**The task:** Retype each entry below exactly. Do not carry any image over.
*** Provided information Section Begins ***
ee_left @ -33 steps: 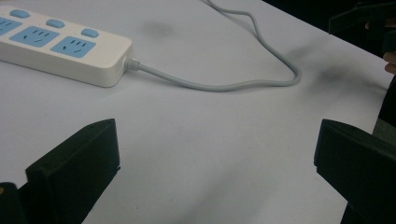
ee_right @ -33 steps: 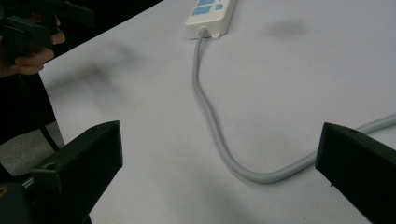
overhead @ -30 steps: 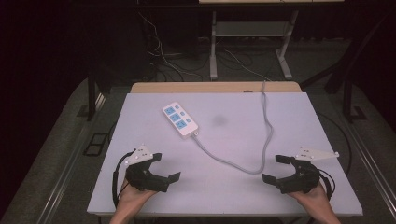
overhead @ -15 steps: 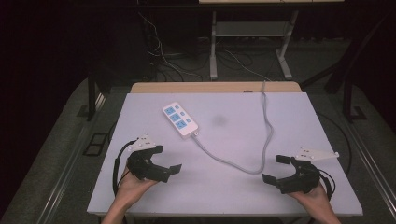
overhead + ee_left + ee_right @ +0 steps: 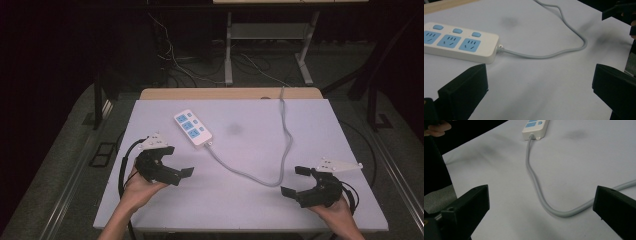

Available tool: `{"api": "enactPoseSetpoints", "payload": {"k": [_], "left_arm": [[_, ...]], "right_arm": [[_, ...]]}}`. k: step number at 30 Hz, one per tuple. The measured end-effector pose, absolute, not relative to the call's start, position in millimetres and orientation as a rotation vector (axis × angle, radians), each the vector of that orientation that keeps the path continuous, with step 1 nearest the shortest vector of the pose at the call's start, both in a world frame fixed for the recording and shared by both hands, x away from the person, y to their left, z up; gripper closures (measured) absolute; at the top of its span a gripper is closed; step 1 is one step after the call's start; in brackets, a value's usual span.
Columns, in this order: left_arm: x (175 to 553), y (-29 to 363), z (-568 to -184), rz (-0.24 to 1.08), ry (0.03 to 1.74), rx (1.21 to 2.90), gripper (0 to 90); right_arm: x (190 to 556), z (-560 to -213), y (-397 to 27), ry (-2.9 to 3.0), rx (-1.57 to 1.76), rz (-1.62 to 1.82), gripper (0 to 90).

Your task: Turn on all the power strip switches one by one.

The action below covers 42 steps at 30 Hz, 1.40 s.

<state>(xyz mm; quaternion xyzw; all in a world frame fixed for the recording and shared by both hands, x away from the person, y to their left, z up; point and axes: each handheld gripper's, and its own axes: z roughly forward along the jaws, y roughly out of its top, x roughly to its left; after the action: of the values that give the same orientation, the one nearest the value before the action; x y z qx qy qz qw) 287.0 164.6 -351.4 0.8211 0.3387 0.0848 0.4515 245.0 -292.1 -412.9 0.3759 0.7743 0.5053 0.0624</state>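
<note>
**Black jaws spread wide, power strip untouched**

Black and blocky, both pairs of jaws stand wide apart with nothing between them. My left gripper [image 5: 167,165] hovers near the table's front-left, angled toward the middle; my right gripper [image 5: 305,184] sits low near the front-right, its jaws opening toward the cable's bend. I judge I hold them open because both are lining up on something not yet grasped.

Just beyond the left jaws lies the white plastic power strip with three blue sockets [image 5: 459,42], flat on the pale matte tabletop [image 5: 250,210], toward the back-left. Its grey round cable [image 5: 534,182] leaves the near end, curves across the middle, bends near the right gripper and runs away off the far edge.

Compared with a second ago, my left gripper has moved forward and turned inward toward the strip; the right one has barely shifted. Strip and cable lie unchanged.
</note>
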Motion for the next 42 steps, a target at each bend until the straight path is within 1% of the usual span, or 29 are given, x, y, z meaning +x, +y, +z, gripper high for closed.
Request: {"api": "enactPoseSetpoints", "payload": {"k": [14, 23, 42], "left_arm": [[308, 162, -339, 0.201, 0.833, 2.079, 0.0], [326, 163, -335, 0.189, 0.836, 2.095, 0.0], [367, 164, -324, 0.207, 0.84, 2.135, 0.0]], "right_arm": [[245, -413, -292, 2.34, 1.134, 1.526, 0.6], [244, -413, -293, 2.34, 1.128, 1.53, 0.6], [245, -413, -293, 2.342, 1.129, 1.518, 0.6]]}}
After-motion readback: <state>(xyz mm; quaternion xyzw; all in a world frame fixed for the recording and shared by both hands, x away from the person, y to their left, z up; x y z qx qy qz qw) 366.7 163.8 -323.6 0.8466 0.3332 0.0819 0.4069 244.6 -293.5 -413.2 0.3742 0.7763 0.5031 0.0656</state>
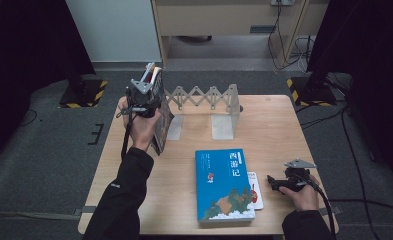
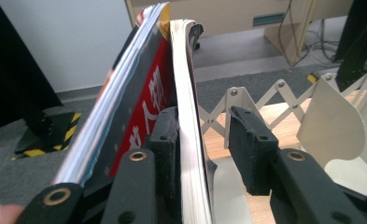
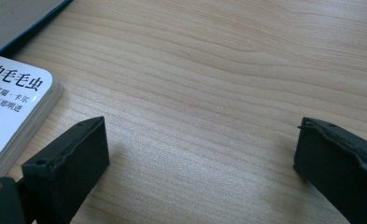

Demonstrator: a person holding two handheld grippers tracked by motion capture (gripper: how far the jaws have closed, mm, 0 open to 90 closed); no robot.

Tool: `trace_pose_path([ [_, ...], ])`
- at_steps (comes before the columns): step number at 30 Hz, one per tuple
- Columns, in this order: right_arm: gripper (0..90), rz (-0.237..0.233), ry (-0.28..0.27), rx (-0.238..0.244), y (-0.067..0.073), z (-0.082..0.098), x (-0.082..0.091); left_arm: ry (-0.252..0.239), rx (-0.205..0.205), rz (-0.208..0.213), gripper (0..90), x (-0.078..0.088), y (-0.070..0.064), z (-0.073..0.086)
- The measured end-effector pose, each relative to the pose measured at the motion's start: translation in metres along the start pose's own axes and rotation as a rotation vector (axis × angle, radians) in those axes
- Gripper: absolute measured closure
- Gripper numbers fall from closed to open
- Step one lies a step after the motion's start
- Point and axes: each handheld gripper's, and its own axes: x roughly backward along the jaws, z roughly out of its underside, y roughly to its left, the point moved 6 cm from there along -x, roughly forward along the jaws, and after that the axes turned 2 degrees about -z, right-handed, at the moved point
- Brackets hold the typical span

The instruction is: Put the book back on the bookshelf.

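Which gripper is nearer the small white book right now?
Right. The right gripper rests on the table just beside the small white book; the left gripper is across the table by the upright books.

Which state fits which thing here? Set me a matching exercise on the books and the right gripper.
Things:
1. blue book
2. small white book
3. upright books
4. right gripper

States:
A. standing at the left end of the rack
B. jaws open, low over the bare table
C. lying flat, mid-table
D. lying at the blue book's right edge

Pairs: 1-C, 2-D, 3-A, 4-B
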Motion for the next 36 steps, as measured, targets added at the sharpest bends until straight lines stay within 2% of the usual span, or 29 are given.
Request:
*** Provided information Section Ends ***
**Answer box:**
ee_left @ -33 steps: 
ee_right @ -33 steps: 
overhead @ -30 steps: 
overhead @ -15 steps: 
overhead + ee_left + ee_right @ +0 steps: 

Available tool: `{"api": "enactPoseSetpoints", "payload": {"k": [_], "left_arm": [[_, ...]], "right_arm": [[_, ...]]}}`. k: step number at 30 Hz, one per tuple. The measured end-effector pose, absolute, not relative to the call's start, position in millimetres and orientation as a rotation vector (axis × angle, radians), each the vector of that orientation that keeps the path continuous, with step 1 nearest the shortest vector of the pose at the call's start, both in a world frame fixed for the recording and shared by both hands, x away from the person, y to their left, z up; gripper closures (measured) absolute; at the top of its span a gripper is closed; step 1 is one step after the call's start; in brackets, a value's usual span.
Columns, in this order: left_arm: x (175 to 553), y (-29 to 363), z (-568 to -184), rz (-0.24 to 1.08), ry (0.03 to 1.74), rx (1.21 to 2.90), gripper (0 to 90); right_arm: x (190 to 556), z (-560 to -213), y (-397 to 27), ry (-2.9 to 3.0), rx (-1.57 to 1.76), rz (-1.62 to 1.82), gripper (0 to 90).

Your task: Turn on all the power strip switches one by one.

The action below covers 42 steps at 30 Hz, 1.40 s.

<state>(xyz mm; quaternion xyzw; all in a world frame fixed for the recording and shared by both hands, x away from the person, y to their left, z up; point and axes: each handheld gripper's, and its own axes: z roughly forward along the jaws, y roughly out of its top, x roughly to its left; after the action: of the values that give the same orientation, the one nearest the value before the action; x y z qx qy qz qw) 287.0 164.6 -351.4 0.8211 0.3387 0.0848 0.4515 245.0 -292.1 -412.9 0.3759 0.7743 0.5053 0.0624</state>
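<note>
**Black jaws spread wide, power strip untouched**

Black and blocky, both pairs of jaws stand wide apart with nothing between them. My left gripper [image 5: 167,165] hovers near the table's front-left, angled toward the middle; my right gripper [image 5: 305,184] sits low near the front-right, its jaws opening toward the cable's bend. I judge I hold them open because both are lining up on something not yet grasped.

Just beyond the left jaws lies the white plastic power strip with three blue sockets [image 5: 459,42], flat on the pale matte tabletop [image 5: 250,210], toward the back-left. Its grey round cable [image 5: 534,182] leaves the near end, curves across the middle, bends near the right gripper and runs away off the far edge.

Compared with a second ago, my left gripper has moved forward and turned inward toward the strip; the right one has barely shifted. Strip and cable lie unchanged.
</note>
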Motion for the next 42 steps, a target at each bend until the straight path is within 1% of the usual span, or 29 are given, x, y, z meaning +x, +y, +z, gripper high for closed.
Request: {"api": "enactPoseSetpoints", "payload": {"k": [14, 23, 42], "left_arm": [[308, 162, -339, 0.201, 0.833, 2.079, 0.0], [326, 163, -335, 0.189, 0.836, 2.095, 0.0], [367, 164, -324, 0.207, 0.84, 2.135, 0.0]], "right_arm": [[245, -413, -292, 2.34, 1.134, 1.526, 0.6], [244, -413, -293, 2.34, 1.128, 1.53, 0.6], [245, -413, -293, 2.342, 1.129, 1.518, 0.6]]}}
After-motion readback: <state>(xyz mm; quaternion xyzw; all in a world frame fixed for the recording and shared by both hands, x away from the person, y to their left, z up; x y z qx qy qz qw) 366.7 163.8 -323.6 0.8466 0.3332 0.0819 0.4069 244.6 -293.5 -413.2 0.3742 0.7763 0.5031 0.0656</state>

Demonstrator: a person holding two handheld grippers tracked by motion capture (gripper: how far the jaws have closed, mm, 0 open to 90 closed); no robot.

Tool: `trace_pose_path([ [_, ...], ])`
- at_steps (comes before the columns): step number at 30 Hz, one per tuple
- Columns, in this order: right_arm: gripper (0..90), rz (-0.237..0.233), ry (-0.28..0.27), rx (-0.238..0.244), y (-0.067..0.073), z (-0.082..0.098), x (-0.082..0.091); left_arm: ry (-0.252..0.239), rx (-0.205..0.205), rz (-0.208..0.213), gripper (0..90), x (-0.078..0.088), y (-0.070..0.064), z (-0.073..0.086)
- The measured end-effector pose, each relative to the pose measured at the motion's start: translation in metres along the start pose's own axes and rotation as a rotation vector (axis × angle, radians) in those axes
- Gripper: absolute measured closure
- Gripper numbers fall from closed to open
- Step one lies a step after the motion's start
- Point and axes: each handheld gripper's, and its own axes: x roughly backward along the jaws, z roughly out of its underside, y roughly to its left, the point moved 6 cm from there along -x, roughly forward along the jaws, and after that the axes turned 2 degrees about -z, right-handed, at the moved point
- Brackets hold the typical span

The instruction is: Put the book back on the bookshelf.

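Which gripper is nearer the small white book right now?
Right. The right gripper rests on the table just beside the small white book; the left gripper is across the table by the upright books.

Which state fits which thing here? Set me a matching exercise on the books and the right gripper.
Things:
1. blue book
2. small white book
3. upright books
4. right gripper

States:
A. standing at the left end of the rack
B. jaws open, low over the bare table
C. lying flat, mid-table
D. lying at the blue book's right edge

Pairs: 1-C, 2-D, 3-A, 4-B
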Motion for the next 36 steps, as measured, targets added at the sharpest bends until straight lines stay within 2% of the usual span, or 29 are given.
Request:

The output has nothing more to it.